The Syrian army and allied militias have made quick progress across the area with the help of airstrikes by the allied Russian air force. At the peak of the violence, 320,000 people were displaced from their homes, and thousands remain camped out in desert conditions on the Jordanian and Israeli frontiers.

The operation to rescue the rescuers is the first of its kind.

As the Syrian government has regained ground in the last two years, people living in previously opposition-held areas – medical and charity workers included – have been given the option of safe passage to rebel-controlled Idlib province in Syria’s north.

Deraa’s proximity to Israel and Jordan, however, is believed to have made it much easier to facilitate the evacuation.

Unlike Syria’s other neighbours, Israel has not taken in any refugees from the country’s brutal complex war, although it has provided medical assistance for both fighters and civilians near its borders.

The White Helmets, also known as the Syrian Civil Defence Forces, is a partly western-funded alliance of first responders who operate in rebel-held parts of the country, where normal medical services have often collapsed.
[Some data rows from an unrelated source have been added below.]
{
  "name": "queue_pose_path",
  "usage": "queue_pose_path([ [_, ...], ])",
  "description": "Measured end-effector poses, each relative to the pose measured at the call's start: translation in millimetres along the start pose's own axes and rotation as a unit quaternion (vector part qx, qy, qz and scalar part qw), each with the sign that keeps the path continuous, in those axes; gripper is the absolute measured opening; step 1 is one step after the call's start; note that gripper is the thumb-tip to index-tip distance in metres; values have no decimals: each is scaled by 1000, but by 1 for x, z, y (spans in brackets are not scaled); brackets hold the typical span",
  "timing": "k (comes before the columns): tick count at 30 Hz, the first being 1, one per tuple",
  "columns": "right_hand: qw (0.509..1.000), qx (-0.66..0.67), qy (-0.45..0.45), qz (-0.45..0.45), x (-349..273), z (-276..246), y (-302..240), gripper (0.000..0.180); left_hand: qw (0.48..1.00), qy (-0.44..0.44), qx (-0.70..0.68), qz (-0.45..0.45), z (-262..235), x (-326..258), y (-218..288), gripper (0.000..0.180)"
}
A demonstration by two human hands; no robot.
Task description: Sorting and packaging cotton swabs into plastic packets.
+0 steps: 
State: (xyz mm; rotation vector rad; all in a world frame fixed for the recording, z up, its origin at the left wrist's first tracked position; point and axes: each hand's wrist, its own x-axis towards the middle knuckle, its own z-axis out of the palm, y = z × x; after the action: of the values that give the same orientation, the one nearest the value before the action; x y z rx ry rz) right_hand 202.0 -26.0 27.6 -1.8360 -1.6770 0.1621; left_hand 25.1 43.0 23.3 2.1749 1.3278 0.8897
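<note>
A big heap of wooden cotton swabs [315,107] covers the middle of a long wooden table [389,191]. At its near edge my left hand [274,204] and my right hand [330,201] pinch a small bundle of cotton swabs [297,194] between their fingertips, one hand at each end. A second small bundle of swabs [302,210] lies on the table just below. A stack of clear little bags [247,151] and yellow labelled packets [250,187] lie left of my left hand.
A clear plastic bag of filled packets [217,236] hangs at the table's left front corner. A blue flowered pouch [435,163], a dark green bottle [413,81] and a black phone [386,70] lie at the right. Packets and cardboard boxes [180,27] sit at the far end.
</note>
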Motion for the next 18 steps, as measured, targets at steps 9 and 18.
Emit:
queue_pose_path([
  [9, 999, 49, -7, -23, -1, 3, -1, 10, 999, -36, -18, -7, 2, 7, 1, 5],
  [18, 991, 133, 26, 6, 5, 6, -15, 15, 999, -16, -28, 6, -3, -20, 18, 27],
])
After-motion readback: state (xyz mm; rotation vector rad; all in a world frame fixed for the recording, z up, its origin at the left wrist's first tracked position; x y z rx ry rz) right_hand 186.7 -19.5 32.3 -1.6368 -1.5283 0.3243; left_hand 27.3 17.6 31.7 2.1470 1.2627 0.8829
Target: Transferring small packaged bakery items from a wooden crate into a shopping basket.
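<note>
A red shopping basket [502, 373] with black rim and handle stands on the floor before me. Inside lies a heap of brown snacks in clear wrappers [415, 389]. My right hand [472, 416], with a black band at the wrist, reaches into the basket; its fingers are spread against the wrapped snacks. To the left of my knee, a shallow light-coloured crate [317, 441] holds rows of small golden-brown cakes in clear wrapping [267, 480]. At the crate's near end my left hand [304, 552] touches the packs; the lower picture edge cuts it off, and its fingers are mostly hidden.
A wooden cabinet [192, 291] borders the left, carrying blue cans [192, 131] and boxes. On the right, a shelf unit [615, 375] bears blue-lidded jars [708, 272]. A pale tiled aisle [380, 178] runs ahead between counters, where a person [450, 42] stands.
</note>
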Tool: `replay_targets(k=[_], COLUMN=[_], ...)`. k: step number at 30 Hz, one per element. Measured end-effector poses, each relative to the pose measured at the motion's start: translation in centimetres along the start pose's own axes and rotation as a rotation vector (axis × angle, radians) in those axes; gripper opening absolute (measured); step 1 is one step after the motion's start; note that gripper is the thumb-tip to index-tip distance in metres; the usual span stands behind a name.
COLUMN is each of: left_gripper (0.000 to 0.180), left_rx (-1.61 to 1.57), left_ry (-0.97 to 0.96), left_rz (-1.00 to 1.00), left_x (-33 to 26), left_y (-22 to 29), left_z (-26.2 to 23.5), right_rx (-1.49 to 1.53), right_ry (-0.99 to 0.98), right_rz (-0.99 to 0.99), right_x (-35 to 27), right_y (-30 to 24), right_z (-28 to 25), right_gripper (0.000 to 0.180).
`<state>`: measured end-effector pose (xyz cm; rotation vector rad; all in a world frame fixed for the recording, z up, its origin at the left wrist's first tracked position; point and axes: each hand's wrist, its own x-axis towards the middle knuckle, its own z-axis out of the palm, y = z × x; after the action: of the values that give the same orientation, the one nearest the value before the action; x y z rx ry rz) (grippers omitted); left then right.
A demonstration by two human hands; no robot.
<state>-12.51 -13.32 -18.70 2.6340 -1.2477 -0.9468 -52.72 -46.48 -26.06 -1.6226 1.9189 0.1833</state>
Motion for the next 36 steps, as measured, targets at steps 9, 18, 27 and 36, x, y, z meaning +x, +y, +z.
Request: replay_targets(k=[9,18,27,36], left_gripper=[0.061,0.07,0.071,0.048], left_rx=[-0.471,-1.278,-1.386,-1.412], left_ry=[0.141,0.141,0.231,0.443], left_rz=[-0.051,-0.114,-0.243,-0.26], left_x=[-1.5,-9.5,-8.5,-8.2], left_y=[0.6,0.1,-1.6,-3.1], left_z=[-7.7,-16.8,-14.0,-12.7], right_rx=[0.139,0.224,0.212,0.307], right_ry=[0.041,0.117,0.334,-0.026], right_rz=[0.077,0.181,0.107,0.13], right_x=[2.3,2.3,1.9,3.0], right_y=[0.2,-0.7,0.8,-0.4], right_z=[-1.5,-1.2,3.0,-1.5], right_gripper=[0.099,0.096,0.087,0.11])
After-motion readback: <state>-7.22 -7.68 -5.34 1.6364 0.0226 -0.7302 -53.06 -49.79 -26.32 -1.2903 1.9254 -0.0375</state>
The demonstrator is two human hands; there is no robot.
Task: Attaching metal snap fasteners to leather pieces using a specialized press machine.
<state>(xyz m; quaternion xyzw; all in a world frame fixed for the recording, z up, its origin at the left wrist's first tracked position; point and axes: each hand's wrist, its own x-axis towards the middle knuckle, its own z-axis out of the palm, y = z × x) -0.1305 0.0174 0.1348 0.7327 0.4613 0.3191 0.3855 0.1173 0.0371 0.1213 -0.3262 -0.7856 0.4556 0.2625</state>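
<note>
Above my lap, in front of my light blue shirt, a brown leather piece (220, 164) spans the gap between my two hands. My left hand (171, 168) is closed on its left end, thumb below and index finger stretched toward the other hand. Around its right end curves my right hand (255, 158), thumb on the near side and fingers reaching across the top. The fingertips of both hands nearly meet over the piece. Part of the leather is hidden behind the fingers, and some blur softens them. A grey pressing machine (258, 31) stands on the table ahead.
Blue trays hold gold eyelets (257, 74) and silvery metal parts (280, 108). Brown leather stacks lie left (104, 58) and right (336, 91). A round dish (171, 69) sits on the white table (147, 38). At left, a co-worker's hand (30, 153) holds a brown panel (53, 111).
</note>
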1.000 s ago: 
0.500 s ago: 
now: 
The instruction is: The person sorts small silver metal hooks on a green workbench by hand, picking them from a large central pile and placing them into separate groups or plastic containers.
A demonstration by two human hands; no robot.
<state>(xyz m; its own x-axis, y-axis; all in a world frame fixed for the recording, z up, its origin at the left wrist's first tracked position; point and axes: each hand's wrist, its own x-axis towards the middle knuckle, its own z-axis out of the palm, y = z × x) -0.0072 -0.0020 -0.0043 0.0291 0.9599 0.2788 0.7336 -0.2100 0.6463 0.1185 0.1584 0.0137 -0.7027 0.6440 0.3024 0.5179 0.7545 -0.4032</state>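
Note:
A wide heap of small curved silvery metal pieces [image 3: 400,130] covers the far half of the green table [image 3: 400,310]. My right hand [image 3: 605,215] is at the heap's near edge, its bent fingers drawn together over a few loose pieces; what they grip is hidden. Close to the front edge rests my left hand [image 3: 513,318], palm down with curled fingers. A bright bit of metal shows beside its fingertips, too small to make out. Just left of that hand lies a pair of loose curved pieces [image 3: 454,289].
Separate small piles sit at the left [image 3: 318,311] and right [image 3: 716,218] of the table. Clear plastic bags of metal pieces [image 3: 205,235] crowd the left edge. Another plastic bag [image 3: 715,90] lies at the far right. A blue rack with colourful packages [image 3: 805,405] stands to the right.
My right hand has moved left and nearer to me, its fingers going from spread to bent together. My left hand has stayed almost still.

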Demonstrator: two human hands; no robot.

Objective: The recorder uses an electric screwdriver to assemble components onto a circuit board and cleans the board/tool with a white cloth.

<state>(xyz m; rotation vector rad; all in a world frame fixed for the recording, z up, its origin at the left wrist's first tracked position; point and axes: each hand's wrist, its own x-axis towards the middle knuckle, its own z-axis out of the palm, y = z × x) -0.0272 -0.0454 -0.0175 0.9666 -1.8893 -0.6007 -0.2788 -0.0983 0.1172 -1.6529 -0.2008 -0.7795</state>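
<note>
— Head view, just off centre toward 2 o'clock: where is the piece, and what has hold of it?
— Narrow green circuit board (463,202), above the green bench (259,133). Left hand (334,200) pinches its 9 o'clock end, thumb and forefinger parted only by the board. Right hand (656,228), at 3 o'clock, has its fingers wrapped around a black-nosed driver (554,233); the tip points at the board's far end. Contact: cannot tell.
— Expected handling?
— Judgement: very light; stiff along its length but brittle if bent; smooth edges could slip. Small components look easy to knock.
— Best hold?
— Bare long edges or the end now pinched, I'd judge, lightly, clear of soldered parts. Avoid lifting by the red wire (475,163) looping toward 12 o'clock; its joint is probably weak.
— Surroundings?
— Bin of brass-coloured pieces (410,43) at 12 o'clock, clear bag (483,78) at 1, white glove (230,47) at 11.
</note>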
Mr Assad and his allies frequently accuse the group of staging bombings, including chemical weapons attacks, and of links to al-Qaeda and other extremist groups.

The decision to only evacuate White Helmets workers has puzzled some Syrians left behind.

“Why only them?” a Syrian working for an NGO over the border in Jordan said over WhatsApp.

“Some people I know are now in Jordan and safe. Everyone else, other NGO workers, have been taken to Idlib by bus, like everyone else. That’s the difference between life and death.”

Syria’s war, now in its eighth year, has killed more than 500,000 people and driven more than half of the pre-war population of 22 million people from their homes.